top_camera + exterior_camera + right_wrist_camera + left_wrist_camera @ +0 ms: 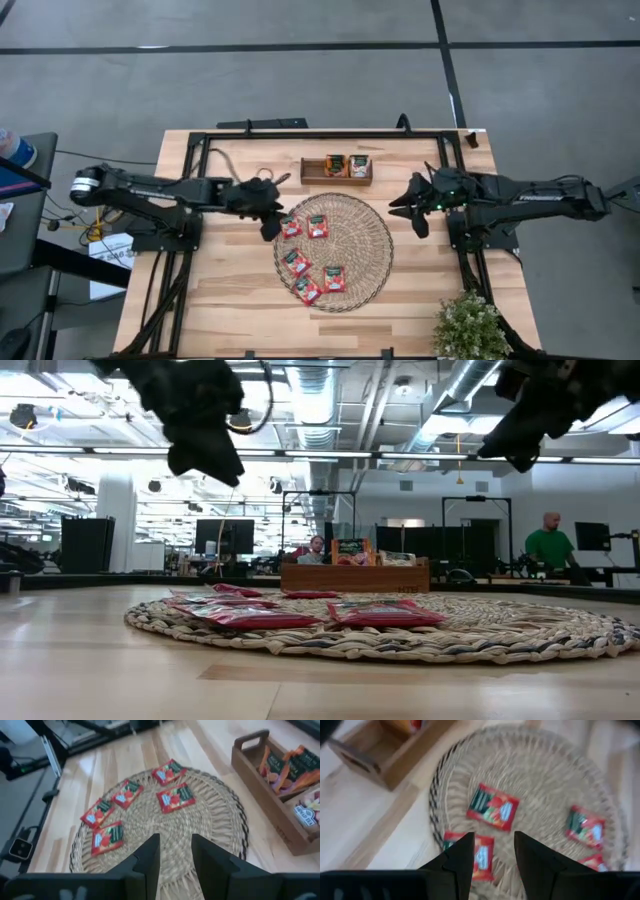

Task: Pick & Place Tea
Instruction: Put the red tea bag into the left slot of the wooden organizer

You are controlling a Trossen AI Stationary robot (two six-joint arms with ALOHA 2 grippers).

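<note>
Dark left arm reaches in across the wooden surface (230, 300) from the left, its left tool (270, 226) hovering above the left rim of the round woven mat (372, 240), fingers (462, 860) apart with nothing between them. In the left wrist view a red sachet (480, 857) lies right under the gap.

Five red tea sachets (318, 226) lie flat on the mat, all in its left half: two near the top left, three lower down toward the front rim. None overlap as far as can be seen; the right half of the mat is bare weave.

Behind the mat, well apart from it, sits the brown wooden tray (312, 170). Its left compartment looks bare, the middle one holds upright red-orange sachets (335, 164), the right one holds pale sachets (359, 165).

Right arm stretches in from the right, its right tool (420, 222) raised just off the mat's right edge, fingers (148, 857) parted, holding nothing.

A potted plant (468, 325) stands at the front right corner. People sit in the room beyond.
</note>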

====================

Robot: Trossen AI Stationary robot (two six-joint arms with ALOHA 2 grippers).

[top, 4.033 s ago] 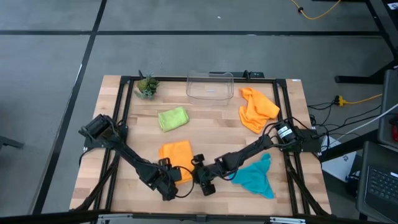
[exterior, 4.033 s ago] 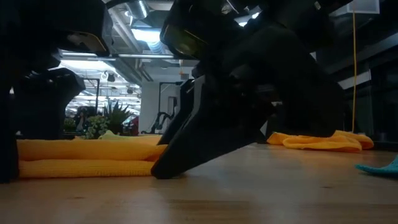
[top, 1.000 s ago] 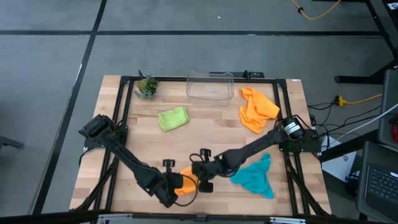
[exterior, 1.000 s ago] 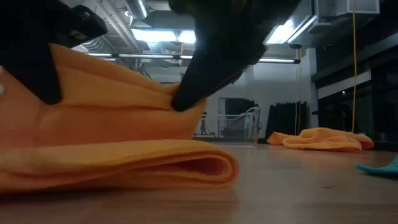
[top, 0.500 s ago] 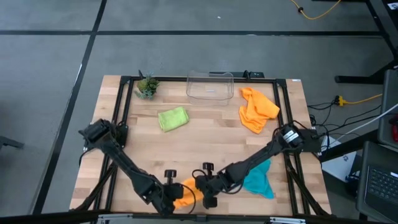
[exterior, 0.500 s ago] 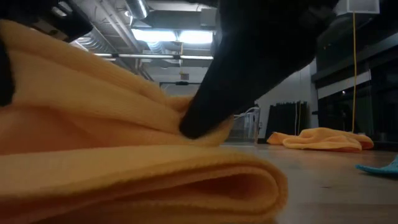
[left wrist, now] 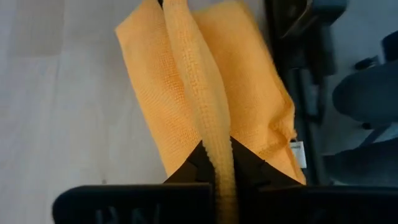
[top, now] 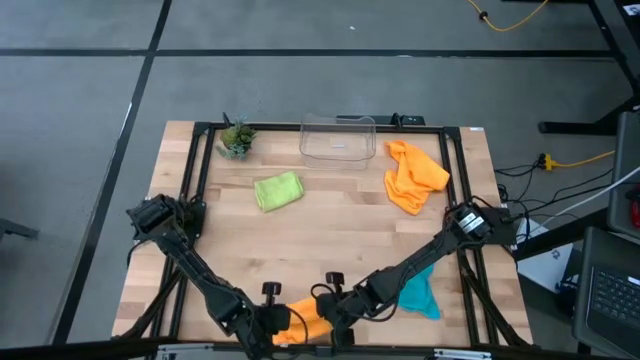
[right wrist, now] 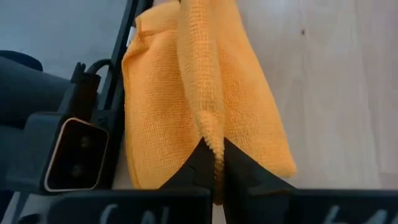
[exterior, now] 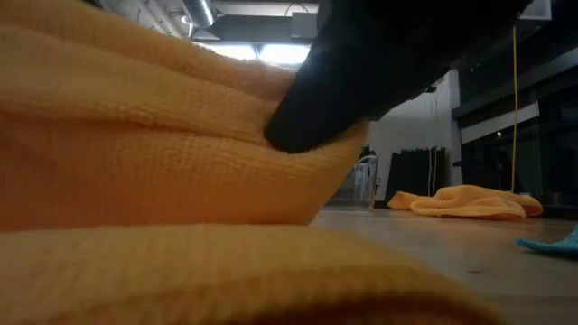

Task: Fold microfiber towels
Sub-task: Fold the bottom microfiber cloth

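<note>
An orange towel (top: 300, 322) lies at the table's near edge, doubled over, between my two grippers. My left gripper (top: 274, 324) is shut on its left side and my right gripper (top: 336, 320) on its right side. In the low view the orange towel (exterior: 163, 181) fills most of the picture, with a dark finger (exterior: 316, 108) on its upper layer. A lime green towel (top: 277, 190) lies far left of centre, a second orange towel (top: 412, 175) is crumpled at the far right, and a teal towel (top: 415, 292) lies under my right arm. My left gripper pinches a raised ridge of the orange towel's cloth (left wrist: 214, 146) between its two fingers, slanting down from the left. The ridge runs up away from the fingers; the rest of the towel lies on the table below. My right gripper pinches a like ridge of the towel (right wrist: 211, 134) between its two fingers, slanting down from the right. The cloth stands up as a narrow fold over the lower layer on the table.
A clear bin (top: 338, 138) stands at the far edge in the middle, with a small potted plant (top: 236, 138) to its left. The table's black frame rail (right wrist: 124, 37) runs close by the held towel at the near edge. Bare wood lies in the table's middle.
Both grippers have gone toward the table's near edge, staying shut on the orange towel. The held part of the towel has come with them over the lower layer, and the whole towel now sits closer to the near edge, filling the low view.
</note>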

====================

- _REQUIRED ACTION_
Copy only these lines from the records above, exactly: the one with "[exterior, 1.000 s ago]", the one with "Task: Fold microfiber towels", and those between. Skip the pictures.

- _SOLUTION TO THE EXERCISE_
[exterior, 1.000 s ago] 
[top, 0.500 s ago] 
[exterior, 0.500 s ago] 
[left wrist, now] 
[top, now] 
[right wrist, now] 
[exterior, now] 

Task: Fold microfiber towels

What has been written completes the answer.